No. I come from the school of thought that if I am working, am actually trying to work, say if you have asked me to sweep this floor, I am not going to sweep it only when you are looking at me. My process is a process because it becomes easier for me to do my work. I am selfishly doing things for myself as an actor. I don't need to show you that. You need to see the result and that's what's important.

I like to keep it that way, that if I am working on a film and what my process is, I don't want to burden you with it saying 'dekh maine yeh sab kiya hai, yeh kar raha hoon woh kar raha hoon [look, I have done this, I am doing that]'. If you have come to ask me questions, I am sure you have thought about this film and questions and my life and the controversial questions and the non-controversial questions, questions about current girlfriend, next girlfriend, all that. But I won't ask you how did you do it, did you have a coffee, did you sit at a café, were you lying down when you thought about it. It doesn't matter. What matters is the truth. So I see it that way.

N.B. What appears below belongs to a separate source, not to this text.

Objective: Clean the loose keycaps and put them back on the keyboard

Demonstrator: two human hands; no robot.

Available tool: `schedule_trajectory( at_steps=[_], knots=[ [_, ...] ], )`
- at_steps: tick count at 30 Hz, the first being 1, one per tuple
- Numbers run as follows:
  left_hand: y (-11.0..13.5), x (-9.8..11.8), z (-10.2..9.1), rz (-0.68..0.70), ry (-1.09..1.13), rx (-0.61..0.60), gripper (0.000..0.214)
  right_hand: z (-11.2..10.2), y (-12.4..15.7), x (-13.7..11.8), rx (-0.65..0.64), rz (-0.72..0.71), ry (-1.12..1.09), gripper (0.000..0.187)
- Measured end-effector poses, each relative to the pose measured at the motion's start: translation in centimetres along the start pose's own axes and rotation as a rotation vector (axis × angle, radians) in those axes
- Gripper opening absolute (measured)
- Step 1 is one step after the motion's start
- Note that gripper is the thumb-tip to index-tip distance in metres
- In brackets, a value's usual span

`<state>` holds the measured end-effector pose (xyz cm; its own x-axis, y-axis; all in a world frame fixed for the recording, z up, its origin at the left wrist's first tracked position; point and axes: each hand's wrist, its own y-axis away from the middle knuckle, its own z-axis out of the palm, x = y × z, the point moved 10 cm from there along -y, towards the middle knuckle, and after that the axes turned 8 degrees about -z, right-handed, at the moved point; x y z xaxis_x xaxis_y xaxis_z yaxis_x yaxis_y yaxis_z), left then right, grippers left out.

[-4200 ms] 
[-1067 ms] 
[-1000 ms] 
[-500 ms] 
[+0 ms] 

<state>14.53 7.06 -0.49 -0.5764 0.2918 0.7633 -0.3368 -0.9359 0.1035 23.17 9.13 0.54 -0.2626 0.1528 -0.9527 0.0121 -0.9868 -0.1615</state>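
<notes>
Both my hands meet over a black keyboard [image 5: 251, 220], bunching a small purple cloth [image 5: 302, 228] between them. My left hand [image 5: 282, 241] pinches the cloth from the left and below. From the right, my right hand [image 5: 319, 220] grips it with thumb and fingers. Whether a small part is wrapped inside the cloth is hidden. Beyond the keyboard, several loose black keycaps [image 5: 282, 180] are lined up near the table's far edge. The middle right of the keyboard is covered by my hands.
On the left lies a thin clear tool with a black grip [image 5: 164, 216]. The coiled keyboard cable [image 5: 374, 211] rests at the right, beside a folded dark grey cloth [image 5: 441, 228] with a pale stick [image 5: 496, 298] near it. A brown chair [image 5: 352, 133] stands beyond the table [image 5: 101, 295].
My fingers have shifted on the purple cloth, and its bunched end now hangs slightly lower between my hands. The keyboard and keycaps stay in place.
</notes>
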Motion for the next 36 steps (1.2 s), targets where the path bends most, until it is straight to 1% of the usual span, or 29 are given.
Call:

Many of your co-stars say we only see Ranbir coming in front of the camera and delivering a great performance. How he reaches that point they don't know.

I am very happy they say that. I am very happy they feel that there is a process... because koi itna bada process nahin hai. I understand I am an actor. I am not saving the world. I am not a doctor or a scientist. You can't take yourself that seriously... ki aaj main emotional scene kar raha hoon to sab mujhse baat mat karna [I am performing an emotional scene today, so no one speak to me]. You go and you act and you come. If I am dying I am not really going to die. It's acting. It's as simple as that. So I have that reality check of what my profession is.